Was also werdet ihr an unserem bilingualen Gymnasium KIBS lernen?
Ihr werdet lernen, die in unserer Welt üblichen Verständigungsmittel zu gebrauchen. Das sind die Verständigungsmittel der Sprachen, eurer Muttersprache und unserer Haussprache Englisch, der Zahlensprache der Mathematik, und der elektronischen Sprache, aber auch der Sprache der Bewegung und der Kunst, und auch eine Sprache wie Spanisch.
Ihr werdet lernen, alles, was die Welt für euch bereitstellt, mit Hilfe dieser Sprachen richtig einzuordnen, zu bewerten, anzuwenden und – wenn nötig – zu verändern.
Und ihr werdet lernen, Gesprächssituationen zu gestalten, die so sind, dass ihr zusammen lernen könnt, nicht allein seid und selbständig werdet.
Und trotzdem, liebe Fünftklässlerinnen und Fünftklässler, ist dabei jeder Einzelne von euch für uns etwas ganz Besonderes, weil ja – wie gesagt – auch ein Gymnasium etwas ganz Besonderes ist. Gymnasium kommt nämlich von gymnos und das ist aus einer griechischen Sprache und heißt nackt. Und es kommt von Gymnastik, und das ist auch griechisch, und es heißt Anstrengung. Gymnasium hieß also früher: mit nacktem Körper turnen; im Gymnasium lernte man seinen Körper zu beherrschen und seinen Kopf.

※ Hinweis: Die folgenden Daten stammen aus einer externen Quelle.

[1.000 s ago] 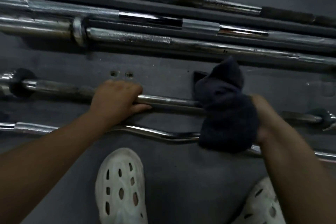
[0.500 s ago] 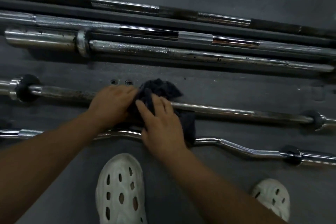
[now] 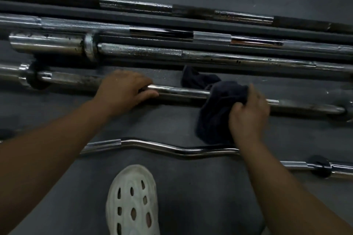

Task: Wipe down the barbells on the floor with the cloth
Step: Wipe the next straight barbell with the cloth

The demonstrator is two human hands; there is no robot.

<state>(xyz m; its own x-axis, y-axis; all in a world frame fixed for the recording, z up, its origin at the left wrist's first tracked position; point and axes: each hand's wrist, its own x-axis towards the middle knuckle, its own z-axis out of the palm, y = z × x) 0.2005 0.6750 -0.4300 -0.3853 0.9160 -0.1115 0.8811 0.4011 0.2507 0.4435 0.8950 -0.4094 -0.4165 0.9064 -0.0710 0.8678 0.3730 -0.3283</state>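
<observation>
- Straight barbell [image 3: 181, 92]: lies on the dark floor [image 3: 191, 187], running from the left edge to the right, its right end slightly nearer the person. It serves as the landmark here.
- Black collar [image 3: 33, 78]: sits on this barbell towards its left end; the shaft just right of it looks dull and spotted.
- Left hand [image 3: 124, 91]: palm down on the barbell left of its middle, fingers wrapped over the top, thumb along the near side.
- White shoe [image 3: 133, 202]: on the near side of the barbell, well apart from it, below the left hand.
- Curl bar [image 3: 172, 148]: wavy chrome, between the shoe and the barbell.
- Cloth [image 3: 215, 108]: dark, draped over the barbell right of its middle; one corner lies on the far side, the bulk hangs on the near side.
- Right hand [image 3: 248, 114]: on the cloth's right part, fingers curled over it, gripping cloth against the barbell.
- Thick chrome barbells [image 3: 229, 59]: several lie together beyond the barbell.
</observation>
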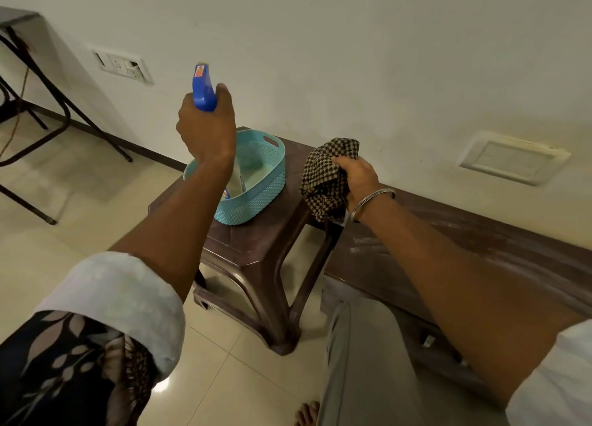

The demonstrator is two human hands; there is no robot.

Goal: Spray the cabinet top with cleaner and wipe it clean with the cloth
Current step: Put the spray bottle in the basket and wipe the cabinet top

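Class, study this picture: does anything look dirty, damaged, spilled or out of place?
Yes. The cabinet top on the right carries pale, dusty streaks across its dark surface, so it looks unwiped. The left hand holds the spray bottle raised over the basket, not aimed at the cabinet. Nothing looks spilled or broken.

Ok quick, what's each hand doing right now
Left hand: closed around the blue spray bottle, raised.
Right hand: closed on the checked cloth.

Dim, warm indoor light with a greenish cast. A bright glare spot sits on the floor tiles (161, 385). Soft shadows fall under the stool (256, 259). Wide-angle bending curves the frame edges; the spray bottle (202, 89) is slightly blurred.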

So unterschiedlich gehen Texte mit euch um. So unterschiedlich seid ihr alle ja auch.
Bleibt so verschieden wie ihr alle seid, und wie ihr hier sitzt. Wir Lehrer würden uns sonst alle ganz furchtbar langweilen, und dann würden wir langweiligen Unterricht machen, und das wäre überhaupt nicht gut.
So, jetzt aber Schluss, denn die zehn Minuten sind um.
Liebe Fünftklässlerinnen und Fünftklässler,
wir freuen uns, dass ihr da seid!
Seid ganz herzlich Willlkommen bei uns!
Und seid versichert: Ihr seid für uns, jeder Einzelne von euch: Etwas ganz ganz Besonderes!